Above, we have explored a bunch of ideas including linearizability, linearization point and linearizability as refinement relation. Instead of keeping telling massive concepts, we will explore an simple example named K-valued single-writer single-reader register  (PAT examples-> Linearizability Examples-> the first one) to see be aware of these ideas.

The implementation of this algorithm is modeled as follows:

  • Readers() = read_inv -> UpScan(0);
  • UpScan(i) = if(B[i] == 1) { DownScan(i - 1, i) } else { UpScan(i + 1) };
  • DownScan(i, v) =
  •   if(i >= 0) {
  •    if(B[i] == 1) { DownScan(i - 1, i) } else { DownScan(i - 1, v) }
  •   } else {
  •    read_res.v -> Readers()
  •   };
  • Writer(i) = write_inv.i -> tau{B[i] = 1;} -> WriterDownScan(i-1);
  • WriterDownScan(i) = if(i >= 0) { tau{B[i] = 0;} -> WriterDownScan(i-1) } else { write_res -> Skip };
  • Writers() = (Writer(0)[]Writer(1)[]Writer(2)); Writers();
  • Register() = Readers() ||| Writers();

Note: The Reader process first does a upward scan from element 0 to the first non-zero element i, and then does a downward scan from element  i -1 to element 0 and returns the index of last element whose value is 1. Event read_res.v returns this index as the return value of the read operation. The Write(v) process first sets the v-th element of B to 1, and then does a downward scan to set all elements before i to 0. Note that in this implementation, the linearization point for Reader is the last point where the parameter v in DownScan process is assigned in the execution. Therefore, the linearization point can not be statically determined.
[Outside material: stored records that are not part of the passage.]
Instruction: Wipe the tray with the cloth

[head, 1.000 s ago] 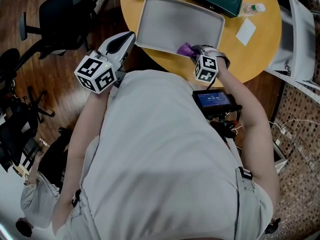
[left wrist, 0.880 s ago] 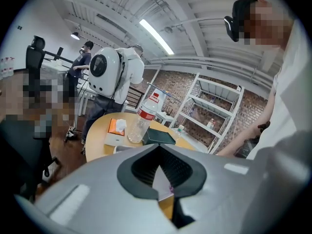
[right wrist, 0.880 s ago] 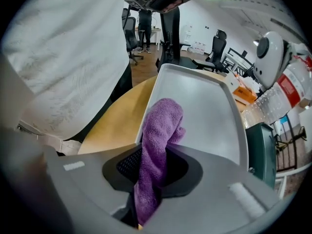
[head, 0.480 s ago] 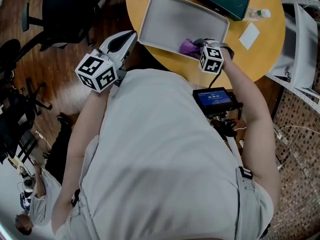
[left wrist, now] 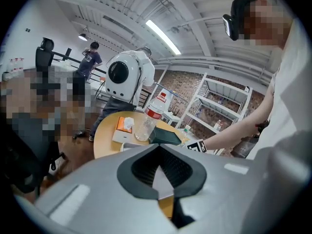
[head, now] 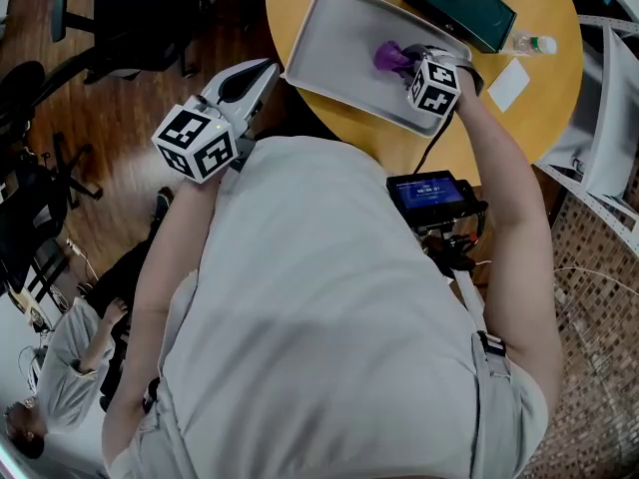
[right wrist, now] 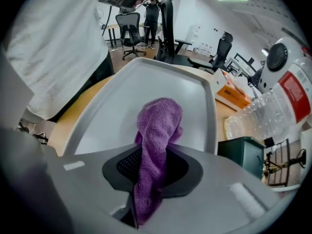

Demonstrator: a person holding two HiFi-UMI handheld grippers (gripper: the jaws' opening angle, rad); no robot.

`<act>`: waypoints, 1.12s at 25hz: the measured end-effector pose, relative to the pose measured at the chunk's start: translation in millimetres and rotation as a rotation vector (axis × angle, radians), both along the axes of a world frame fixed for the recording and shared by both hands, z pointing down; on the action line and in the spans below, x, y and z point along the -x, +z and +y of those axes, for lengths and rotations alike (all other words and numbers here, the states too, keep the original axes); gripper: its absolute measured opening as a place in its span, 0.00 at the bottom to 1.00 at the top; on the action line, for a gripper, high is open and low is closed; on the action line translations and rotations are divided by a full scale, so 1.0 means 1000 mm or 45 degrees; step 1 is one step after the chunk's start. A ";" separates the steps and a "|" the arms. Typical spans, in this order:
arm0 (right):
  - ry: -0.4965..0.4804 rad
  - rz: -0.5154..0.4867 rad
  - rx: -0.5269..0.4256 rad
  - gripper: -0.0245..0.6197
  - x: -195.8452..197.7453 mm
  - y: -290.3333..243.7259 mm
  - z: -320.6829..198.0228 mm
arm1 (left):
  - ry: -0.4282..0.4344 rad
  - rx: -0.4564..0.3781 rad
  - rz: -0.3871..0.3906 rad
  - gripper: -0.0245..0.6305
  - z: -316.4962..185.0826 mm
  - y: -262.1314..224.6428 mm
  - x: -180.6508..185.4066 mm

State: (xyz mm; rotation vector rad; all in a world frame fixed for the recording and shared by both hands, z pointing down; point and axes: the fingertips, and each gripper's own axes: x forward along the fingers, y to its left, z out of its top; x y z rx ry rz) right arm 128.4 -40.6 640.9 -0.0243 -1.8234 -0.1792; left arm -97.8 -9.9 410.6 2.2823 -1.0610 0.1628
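Right gripper: jaws clamped on a purple cloth. The cloth is pinched as a narrow strip between the pads. Its free end is bunched ahead of the jaws and appears to rest on the tray floor.

Cloth: terry pile, creased lengthwise, rounded at the free end.

Tray: pale grey, rectangular, rounded corners, raised rim. It is set at an angle on a round wooden table. In the head view the cloth is seen towards the tray's right end, close to the far rim.

Obstruction: in the head view the right gripper's jaws are covered by its marker cube and the hand behind it. The near table edge is hidden by the person's torso.

Left gripper: jaws drawn together to a thin slit, nothing held. It is kept off the table, just beside the tray's left corner. The lower half of its own view is filled by its body.

Around the tray:
- A dark green box is just past the far rim.
- A clear plastic bottle with a red label stands near the box.
- An orange-topped tissue box is beyond the tray's end.
- A white card lies to the right.

Off the table: office chairs on a wood floor and metal shelving. A small screen is seen at the person's waist.
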 end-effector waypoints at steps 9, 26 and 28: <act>0.087 0.035 -0.132 0.16 -0.005 -0.010 -0.056 | -0.048 -0.003 -0.017 0.04 0.016 -0.001 0.000; 0.155 0.125 -0.220 0.15 0.007 -0.015 -0.065 | -0.069 0.001 -0.012 0.04 0.021 -0.012 0.001; 0.148 0.109 -0.189 0.15 0.014 -0.014 -0.050 | -0.077 -0.004 -0.004 0.04 0.022 -0.012 0.002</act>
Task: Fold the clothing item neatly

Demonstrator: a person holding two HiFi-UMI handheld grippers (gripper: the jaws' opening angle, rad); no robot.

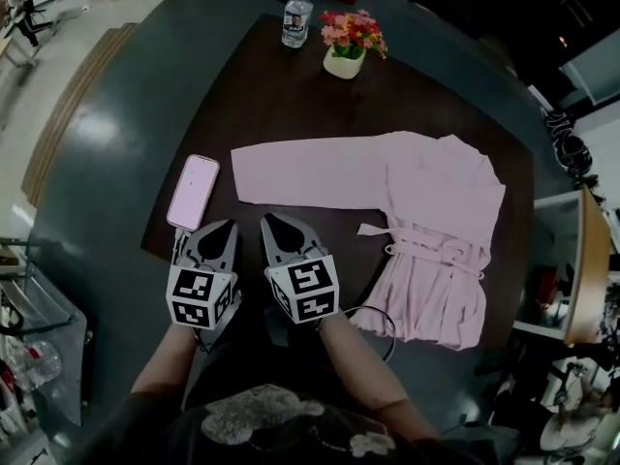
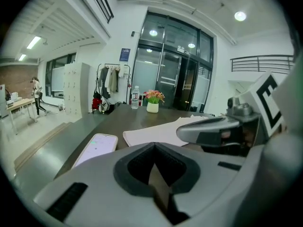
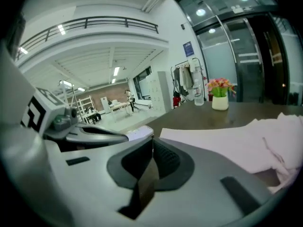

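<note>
Pink belted robe (image 1: pixel 436 211) lies spread flat on the dark table (image 1: pixel 281 95), one sleeve stretched toward a smartphone (image 1: pixel 193 191). Left tool (image 1: pixel 227 227) and right tool (image 1: pixel 269 221) hover side by side just short of that sleeve, each with its jaws pressed together and empty.

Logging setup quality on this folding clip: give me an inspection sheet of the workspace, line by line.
Surface: dark brown table.
Job's things: pink garment spread flat, one sleeve stretched left, belt across the waist.
Clutter: phone at the left edge; water bottle and flower pot at the far edge.
Grippers: left gripper and right gripper shut, empty, side by side, off the garment.
Cables: thin black cable loops by the garment's hem.
Surroundings: glass doors, clothes rack.
</note>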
Instead, it can be in either UpScan or DownScan.

The abstract mode will be like the following with low-level actions hided:

  • ReadersAbs() = read_inv -> tau{M=R;} -> read_res.M -> ReadersAbs();
  • WriterAbs(i) = write_inv.i -> tau{R=i;} -> write_res -> Skip;
  • WritersAbs() = (WriterAbs(0)[]WriterAbs(1)[]WriterAbs(2)); WritersAbs();
  • RegisterAbs() = ReadersAbs() ||| WritersAbs();

Note: The ReaderA process repeatedly reads the value of register R and stores the value in local variable M. Event read_res.M returns the value in M. WriteA(v) writes the given value v into R. Event write_inv.v stores the value v to be written into the register. The WriterA process repeatedly writes a value in the range of 0 to K -1. External choices are used here to enumerate all possible values. RegisterA interleaves the reader and writer processes and hides the read and write events (linearization actions). The only visible events are the invocation and response of the read and write operations. This model generates all the possible linearizable traces.

Thus, we can going to check the refinement relations between the detailed model and the abstract model to verify the linearizability of K-valued single-writer single-reader register algorithm.